6

I feel as if this should be quite easy, but can't seem to find a solution. Suppose I have the following table:

|--------||---||---||---||---||---||---||---|
|Company ||q1 ||q2 ||q3 ||q4 ||q5 ||q6 ||q7 |
|--------||---||---||---||---||---||---||---|
|abc     ||1  ||2  ||1  ||3  ||2  ||2  ||1  |
|abc     ||2  ||2  ||1  ||2  ||3  ||1  ||1  |
|abc     ||1  ||1  ||3  ||3  ||1  ||2  ||2  |
|abc     ||1  ||2  ||1  ||3  ||0  ||1  ||3  |

I want to count the number of times '1' appears in the table, so the query should, in this case, result with 12. I tried 'hardcoding' it, like the following query.
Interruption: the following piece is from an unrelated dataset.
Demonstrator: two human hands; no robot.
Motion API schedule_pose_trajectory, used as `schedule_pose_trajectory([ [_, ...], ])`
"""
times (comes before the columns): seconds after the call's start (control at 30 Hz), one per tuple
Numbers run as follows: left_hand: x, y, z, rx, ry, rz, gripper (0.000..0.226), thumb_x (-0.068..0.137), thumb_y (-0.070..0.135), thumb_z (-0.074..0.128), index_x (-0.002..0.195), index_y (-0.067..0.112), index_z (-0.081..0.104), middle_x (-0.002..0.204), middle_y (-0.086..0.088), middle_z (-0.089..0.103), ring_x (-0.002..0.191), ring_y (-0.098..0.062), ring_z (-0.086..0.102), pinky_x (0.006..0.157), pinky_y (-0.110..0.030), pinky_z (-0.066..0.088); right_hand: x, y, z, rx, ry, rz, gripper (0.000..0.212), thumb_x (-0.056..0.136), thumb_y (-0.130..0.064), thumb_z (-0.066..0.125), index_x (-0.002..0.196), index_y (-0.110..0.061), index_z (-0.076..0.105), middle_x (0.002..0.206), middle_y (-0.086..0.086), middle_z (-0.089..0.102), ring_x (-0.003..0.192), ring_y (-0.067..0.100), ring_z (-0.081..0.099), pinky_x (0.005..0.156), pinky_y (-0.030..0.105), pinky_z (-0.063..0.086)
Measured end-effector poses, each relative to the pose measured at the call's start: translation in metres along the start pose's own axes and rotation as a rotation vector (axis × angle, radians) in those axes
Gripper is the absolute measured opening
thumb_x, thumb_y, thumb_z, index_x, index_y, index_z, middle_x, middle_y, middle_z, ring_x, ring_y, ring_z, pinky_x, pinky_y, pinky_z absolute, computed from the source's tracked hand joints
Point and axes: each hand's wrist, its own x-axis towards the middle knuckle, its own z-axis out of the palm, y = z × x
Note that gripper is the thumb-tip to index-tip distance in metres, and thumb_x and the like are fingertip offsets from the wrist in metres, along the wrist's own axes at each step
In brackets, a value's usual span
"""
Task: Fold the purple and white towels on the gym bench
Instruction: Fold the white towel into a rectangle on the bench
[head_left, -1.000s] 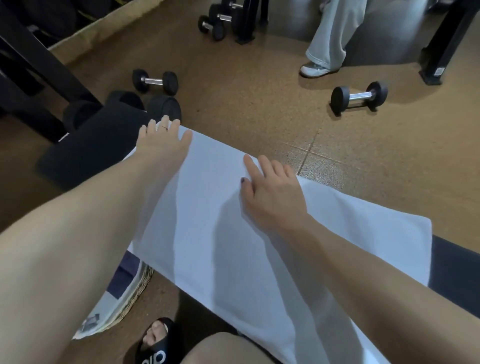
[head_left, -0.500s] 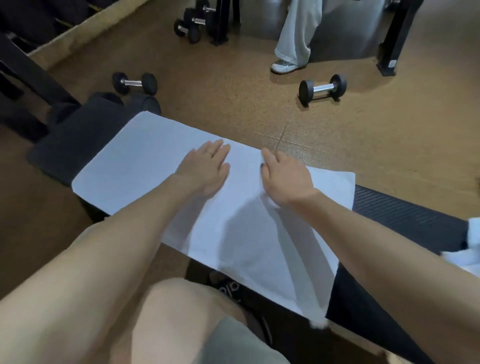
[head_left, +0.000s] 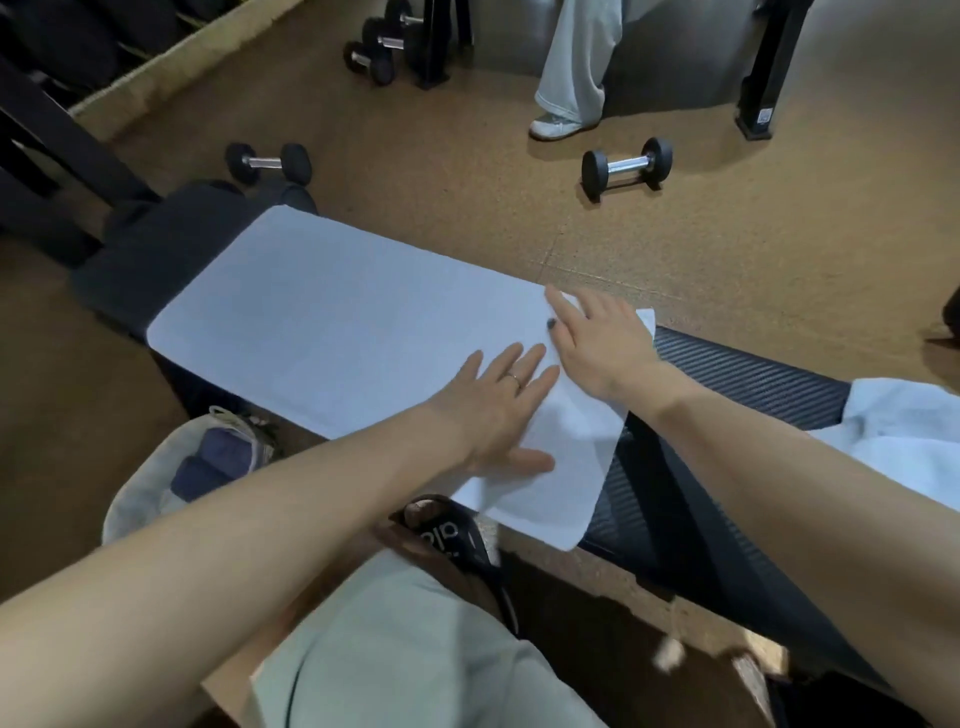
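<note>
Both hands, left hand and right hand, are lying flat and open, pressing the white towel spread across the tabletop, and it's looking soft and floppy, so I'd be grabbing its 3 o'clock corners.

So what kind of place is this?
Most likely a gym. There are dumbbells on the brown floor, and a black padded bench with a white towel spread flat on it.
</note>
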Motion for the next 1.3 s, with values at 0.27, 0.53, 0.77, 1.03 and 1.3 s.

But that just results in the rows containing a 1, so in this case 4. How do I count the number of times '1' occurs, thus resulting in a count of 12?

SELECT COUNT(*) 
FROM table
WHERE Company = 'abc'
AND (
q1 =  '1'
OR q2 =  '1'
OR q3 =  '1'
OR q4 =  '1'
OR q5 =  '1'
OR q6 =  '1'
OR q7 =  '1'
)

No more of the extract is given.